TASK. Your task is to quote the listing below exactly, beginning with its first line and ending on the line bearing "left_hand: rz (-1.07".

========================================================================

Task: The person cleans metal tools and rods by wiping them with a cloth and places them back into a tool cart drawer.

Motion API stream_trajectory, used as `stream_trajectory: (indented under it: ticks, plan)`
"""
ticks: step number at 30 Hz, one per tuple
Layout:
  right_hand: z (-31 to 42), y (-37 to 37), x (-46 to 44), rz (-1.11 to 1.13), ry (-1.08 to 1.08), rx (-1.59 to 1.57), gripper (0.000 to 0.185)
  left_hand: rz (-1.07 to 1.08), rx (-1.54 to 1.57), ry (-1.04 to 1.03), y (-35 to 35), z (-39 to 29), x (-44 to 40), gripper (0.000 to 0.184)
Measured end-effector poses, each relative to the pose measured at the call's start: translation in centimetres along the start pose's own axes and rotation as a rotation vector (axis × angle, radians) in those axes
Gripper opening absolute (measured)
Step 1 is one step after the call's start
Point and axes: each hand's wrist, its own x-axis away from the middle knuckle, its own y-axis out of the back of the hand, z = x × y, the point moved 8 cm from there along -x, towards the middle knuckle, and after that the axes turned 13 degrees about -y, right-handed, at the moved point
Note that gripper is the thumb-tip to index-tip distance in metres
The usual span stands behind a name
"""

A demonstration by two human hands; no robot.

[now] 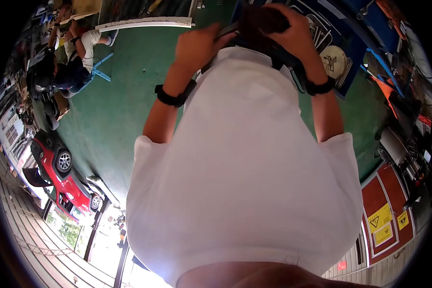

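Note:
My left hand point(197, 45) is closed around a slim, greyish bar-like tool point(227, 31) that points at a dark reddish-brown part point(254, 21). The fingers of my right hand point(293, 31) are wrapped about the right side of that dark part, which looks rounded and bulky; its exact kind is too dark to make out. The tool's far end meets or passes behind the part, and I cannot tell which. Both hands are held out in front of my white shirt point(245, 158), with black bands on both wrists.
Beside my right hand, a blue cart point(343, 89) holds metal rods and a round cream-coloured disc point(333, 62). Another person point(74, 62) sits on a blue stool at upper left. A red car point(65, 177) stands at left; red-brown panels point(386, 192) with yellow warning signs are at right.

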Motion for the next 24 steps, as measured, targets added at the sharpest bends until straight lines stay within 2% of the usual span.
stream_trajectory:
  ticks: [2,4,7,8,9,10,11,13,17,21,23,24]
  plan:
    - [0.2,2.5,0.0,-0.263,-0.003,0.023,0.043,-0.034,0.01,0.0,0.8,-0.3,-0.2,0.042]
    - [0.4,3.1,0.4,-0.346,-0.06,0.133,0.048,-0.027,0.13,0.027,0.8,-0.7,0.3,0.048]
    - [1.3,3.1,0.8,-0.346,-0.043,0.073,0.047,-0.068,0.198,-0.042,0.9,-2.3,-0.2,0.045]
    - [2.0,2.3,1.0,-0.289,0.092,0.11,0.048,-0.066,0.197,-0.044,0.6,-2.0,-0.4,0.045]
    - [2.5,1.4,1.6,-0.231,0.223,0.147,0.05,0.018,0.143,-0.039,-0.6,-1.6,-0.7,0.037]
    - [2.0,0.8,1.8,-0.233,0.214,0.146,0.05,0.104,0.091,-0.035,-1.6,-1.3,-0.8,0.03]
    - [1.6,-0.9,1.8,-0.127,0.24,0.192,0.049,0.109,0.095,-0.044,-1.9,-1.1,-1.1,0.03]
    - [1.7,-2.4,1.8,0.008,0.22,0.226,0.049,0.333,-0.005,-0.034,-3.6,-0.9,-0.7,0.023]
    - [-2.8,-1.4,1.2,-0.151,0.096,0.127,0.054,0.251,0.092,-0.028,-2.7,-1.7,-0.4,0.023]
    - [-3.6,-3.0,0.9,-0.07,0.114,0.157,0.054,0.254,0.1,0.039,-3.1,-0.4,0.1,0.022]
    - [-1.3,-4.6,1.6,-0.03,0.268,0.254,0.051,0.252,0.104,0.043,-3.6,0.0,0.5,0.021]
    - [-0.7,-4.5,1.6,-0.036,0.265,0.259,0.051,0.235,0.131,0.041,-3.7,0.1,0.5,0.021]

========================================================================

WRITTEN SOLUTION.
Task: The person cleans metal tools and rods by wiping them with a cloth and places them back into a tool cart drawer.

Motion API stream_trajectory, used as `stream_trajectory: (indented under it: ticks, plan)`
"""
ticks: step number at 30 Hz, one per tuple
Layout:
  right_hand: z (-31 to 42), y (-37 to 37), x (-46 to 44), rz (-1.11 to 1.13), ry (-1.08 to 1.08), rx (-1.59 to 1.57), gripper (0.000 to 0.185)
  left_hand: rz (-1.07 to 1.08), rx (-1.54 to 1.57), ry (-1.04 to 1.03), y (-35 to 35), z (-39 to 29), x (-44 to 40), gripper (0.000 to 0.184)

The answer has nothing more to it.